Latest ✔	Latest * ✔	11 ✔	Latest ✔	Latest ✔

* Firefox on Android, iOS not supported

Troubleshooting

Content Security Policy issues

In order to mitigate potential cross-site scripting issues, most modern browsers use a Content Security Policy (CSP). These policies might prevent the SDK from correctly displaying the images captured during the flow or correctly load styles. If CSP is blocking some of the SDK functionalities, make sure you add the following snippet inside the <head> tag of your application.

<meta
  http-equiv="Content-Security-Policy"
  content="
  default-src 'self' https://assets.onfido.com;
  script-src 'self' https://www.woopra.com https://assets.onfido.com https://sentry.io;
  style-src 'self' https://assets.onfido.com;
  connect-src 'self' data: blob: *.onfido.com wss://*.onfido.com https://www.woopra.com https://sentry.io;
  img-src 'self' data: blob: https://assets.onfido.com/;
  media-src blob:;
  object-src 'self' blob:;
  frame-src 'self' data: blob:;
"
/>

SDK navigation issues

In rare cases, the SDK back button might not work as expected within the application history. This is due to the interaction of history/createBrowserHistory with the browser history API. If you notice that by clicking on the SDK back button, you get redirected to the page that preceeded the SDK initialization, you might want to consider using the following configuration option when initialising the SDK: useMemoryHistory: true. This option allows the SDK to use the history/createMemoryHistory function, instead of the default history/createBrowserHistory. This option is intended as workaround, while a more permanent fix is implemented.

Example:

Onfido.init({
  useMemoryHistory: true,
})

Iframe camera and microphone permission issues

If embedded inside a cross-origin iframe, the SDK may fail to access the camera and microphone. This is a known issue on recent Chrome versions where requests fail in a similar way as if a user had denied a permission prompt. You may need to add the following allow attribute to your iframe:

<iframe src="..." allow="camera;microphone"></iframe>

Support

Please open an issue through GitHub. Please be as detailed as you can. Remember not to submit your token in the issue. Also check the closed issues to check whether it has been previously raised and answered.
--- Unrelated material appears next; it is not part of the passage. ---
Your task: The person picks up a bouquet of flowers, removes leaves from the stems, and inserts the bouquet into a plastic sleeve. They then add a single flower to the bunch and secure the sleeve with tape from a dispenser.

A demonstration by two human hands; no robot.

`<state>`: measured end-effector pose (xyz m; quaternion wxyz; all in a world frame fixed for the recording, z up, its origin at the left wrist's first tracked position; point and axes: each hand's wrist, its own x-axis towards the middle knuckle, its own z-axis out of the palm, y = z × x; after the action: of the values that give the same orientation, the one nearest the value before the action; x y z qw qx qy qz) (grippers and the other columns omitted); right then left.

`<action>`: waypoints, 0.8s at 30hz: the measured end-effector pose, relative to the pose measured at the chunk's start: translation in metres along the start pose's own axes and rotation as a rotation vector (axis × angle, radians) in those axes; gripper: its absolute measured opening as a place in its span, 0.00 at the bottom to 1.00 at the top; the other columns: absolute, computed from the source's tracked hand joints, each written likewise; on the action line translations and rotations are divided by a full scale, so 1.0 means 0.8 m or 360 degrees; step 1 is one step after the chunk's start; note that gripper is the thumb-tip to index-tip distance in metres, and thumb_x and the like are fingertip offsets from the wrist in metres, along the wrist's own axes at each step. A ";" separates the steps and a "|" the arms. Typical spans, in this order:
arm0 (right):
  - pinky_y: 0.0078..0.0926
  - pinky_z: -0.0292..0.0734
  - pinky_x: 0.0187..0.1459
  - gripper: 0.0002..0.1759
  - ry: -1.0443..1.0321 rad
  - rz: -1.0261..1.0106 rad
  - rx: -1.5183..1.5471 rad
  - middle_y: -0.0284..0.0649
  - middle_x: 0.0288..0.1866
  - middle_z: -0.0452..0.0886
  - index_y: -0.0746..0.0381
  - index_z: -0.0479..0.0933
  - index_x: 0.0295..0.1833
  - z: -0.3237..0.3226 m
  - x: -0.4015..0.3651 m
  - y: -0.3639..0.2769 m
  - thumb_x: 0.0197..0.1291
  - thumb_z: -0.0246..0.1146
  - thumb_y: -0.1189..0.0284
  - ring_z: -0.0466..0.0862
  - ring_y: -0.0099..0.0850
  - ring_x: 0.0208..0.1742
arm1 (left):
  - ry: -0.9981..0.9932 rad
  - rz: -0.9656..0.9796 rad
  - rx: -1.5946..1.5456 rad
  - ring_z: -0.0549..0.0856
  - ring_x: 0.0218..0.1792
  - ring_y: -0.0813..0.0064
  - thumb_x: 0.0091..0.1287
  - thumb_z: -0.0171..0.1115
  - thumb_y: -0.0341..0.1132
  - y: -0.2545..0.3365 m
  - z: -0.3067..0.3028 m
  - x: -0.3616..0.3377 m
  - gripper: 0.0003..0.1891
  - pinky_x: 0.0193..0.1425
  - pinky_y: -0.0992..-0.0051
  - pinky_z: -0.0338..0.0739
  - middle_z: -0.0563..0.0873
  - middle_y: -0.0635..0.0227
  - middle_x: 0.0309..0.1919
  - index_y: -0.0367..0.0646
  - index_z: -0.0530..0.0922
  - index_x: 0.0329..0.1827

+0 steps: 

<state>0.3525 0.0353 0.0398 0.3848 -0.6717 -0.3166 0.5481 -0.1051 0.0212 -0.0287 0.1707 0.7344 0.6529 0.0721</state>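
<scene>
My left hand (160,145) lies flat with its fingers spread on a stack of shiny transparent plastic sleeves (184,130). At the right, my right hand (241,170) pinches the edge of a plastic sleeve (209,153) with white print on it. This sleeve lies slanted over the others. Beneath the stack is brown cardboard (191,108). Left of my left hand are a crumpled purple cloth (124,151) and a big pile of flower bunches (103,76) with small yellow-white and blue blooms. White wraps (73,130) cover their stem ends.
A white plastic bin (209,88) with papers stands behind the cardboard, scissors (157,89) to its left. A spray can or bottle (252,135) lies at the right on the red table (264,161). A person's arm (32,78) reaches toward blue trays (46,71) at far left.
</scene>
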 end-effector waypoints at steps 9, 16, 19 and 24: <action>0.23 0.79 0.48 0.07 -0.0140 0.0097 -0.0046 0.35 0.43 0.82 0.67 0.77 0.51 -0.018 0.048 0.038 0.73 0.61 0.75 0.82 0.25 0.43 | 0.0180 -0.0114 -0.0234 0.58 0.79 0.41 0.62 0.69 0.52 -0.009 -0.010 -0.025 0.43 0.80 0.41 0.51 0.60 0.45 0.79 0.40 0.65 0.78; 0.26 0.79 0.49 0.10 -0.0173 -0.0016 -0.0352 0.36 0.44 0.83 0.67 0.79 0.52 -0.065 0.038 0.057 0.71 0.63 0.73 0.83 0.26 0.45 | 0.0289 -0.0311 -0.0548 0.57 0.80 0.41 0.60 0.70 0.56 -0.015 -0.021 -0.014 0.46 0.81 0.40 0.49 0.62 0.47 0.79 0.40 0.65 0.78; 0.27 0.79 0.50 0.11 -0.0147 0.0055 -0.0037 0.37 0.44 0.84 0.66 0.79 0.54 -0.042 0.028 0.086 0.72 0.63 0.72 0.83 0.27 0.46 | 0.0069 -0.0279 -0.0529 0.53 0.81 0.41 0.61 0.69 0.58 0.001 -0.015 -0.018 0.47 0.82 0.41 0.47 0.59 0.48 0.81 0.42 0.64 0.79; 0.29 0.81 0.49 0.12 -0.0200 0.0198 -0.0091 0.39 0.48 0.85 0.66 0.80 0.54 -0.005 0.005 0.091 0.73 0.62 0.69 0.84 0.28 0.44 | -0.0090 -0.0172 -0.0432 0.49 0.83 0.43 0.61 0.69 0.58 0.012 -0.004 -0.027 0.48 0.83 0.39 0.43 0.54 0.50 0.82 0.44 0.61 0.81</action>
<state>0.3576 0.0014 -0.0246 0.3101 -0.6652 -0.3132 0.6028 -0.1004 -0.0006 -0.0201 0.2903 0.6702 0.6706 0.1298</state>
If you have any issues that contain sensitive information please send us an email with the ISSUE: at the start of the subject to web-sdk@onfido.com.

Previous versions of the SDK will be supported for a month after a new major version release. Note that when the support period has expired for an SDK version, no bug fixes will be provided, but the SDK will keep functioning (until further notice).

How is the Onfido SDK licensed?

Please see LICENSE for licensing details.